Exercise: Using the entries that follow, collect the lines where the word "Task" appears.
────────────────────────────────────────
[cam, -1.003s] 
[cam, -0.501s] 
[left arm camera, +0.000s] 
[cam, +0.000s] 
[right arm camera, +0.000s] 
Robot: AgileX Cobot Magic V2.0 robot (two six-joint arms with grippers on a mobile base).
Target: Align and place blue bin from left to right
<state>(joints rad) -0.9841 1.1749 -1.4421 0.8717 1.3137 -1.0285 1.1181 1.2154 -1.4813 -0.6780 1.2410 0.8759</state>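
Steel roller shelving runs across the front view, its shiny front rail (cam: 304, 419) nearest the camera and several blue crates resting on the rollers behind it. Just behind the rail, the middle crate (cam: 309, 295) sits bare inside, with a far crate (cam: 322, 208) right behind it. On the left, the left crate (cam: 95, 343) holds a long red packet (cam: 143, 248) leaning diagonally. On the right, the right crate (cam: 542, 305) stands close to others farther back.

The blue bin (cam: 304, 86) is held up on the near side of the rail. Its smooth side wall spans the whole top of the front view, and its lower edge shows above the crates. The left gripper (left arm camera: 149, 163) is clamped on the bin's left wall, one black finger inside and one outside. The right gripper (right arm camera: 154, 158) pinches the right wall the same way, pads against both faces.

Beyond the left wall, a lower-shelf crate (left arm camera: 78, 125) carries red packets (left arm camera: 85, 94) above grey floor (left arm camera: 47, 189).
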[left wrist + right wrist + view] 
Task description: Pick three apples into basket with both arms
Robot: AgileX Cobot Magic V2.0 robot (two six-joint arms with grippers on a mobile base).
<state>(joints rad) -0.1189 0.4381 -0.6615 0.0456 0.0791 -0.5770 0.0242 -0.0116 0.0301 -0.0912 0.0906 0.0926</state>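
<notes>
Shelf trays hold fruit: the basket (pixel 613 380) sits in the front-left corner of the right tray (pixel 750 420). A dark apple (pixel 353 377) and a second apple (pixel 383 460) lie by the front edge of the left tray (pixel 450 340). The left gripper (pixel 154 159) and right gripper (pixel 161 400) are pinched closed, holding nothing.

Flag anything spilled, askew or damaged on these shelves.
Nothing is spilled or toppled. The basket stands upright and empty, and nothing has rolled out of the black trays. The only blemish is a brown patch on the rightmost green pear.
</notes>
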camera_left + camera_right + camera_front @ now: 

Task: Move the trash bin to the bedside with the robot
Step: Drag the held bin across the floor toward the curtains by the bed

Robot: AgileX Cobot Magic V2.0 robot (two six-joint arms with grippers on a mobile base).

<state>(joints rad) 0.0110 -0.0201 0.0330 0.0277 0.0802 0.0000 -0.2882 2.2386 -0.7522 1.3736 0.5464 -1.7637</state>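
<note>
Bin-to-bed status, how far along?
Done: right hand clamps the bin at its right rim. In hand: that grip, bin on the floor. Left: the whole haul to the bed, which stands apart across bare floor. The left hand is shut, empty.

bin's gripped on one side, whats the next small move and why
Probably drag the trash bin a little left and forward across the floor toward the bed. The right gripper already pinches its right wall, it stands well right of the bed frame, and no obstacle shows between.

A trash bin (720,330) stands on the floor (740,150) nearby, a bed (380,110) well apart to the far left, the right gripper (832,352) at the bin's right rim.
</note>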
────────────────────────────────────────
Written response:
Task description: Pick three apples into basket with both arms
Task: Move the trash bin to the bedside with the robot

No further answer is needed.